**Exercise details**
Return, exactly as written, every line from the first line of the data below through the line that contains "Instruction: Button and".

*** Opening Dataset excerpt ***

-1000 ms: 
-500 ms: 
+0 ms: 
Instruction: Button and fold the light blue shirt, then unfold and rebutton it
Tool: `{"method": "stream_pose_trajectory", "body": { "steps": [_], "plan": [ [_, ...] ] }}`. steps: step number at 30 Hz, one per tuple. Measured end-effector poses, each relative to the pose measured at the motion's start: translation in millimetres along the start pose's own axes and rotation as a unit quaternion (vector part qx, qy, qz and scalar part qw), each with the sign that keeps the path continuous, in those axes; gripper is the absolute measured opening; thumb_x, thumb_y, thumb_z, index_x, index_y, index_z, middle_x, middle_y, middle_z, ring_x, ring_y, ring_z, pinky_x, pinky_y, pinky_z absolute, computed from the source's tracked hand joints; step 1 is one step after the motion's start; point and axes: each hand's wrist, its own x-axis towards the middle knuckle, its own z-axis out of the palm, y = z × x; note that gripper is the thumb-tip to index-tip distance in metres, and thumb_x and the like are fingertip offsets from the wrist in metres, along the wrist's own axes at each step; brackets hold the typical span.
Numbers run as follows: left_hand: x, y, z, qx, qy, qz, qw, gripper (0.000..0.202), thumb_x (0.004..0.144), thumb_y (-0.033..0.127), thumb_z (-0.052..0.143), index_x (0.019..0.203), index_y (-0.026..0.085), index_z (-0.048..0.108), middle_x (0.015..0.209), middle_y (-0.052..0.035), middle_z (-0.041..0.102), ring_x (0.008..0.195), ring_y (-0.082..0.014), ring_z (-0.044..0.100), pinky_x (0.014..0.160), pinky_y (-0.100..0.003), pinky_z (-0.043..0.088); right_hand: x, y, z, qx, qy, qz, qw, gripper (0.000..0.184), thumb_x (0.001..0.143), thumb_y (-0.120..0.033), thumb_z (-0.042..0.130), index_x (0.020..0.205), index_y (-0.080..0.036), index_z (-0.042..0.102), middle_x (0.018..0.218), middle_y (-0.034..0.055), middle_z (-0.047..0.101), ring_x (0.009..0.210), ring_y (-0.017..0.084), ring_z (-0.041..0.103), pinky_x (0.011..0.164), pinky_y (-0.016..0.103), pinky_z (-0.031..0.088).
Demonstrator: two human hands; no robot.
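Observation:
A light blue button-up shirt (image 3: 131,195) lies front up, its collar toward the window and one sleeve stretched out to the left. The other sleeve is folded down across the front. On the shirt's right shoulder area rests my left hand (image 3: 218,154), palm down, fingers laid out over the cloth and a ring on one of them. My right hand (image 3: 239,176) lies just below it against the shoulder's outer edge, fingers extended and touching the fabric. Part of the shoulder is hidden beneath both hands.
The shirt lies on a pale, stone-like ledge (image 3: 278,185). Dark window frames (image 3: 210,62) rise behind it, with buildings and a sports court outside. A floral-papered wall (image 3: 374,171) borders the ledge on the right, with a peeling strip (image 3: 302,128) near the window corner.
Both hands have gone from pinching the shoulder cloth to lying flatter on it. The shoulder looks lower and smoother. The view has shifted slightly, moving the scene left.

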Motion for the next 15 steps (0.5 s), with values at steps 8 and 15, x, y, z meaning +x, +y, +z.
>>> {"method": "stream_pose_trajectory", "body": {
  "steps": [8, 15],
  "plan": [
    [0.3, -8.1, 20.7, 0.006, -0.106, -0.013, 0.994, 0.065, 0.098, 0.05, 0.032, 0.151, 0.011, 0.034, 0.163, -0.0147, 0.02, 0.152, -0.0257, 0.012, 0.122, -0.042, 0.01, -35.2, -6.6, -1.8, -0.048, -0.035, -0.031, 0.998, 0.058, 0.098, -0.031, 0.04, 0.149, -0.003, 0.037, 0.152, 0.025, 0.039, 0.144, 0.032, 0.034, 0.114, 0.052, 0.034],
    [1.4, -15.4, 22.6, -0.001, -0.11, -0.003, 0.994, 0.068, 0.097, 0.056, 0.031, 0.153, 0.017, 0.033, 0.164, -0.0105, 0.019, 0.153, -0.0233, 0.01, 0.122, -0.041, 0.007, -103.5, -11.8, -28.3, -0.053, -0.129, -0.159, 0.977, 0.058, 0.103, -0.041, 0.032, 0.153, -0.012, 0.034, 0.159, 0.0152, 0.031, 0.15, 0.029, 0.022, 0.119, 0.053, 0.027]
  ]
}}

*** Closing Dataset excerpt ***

**Answer for the task**
-1000 ms: 
-500 ms: 
+0 ms: 
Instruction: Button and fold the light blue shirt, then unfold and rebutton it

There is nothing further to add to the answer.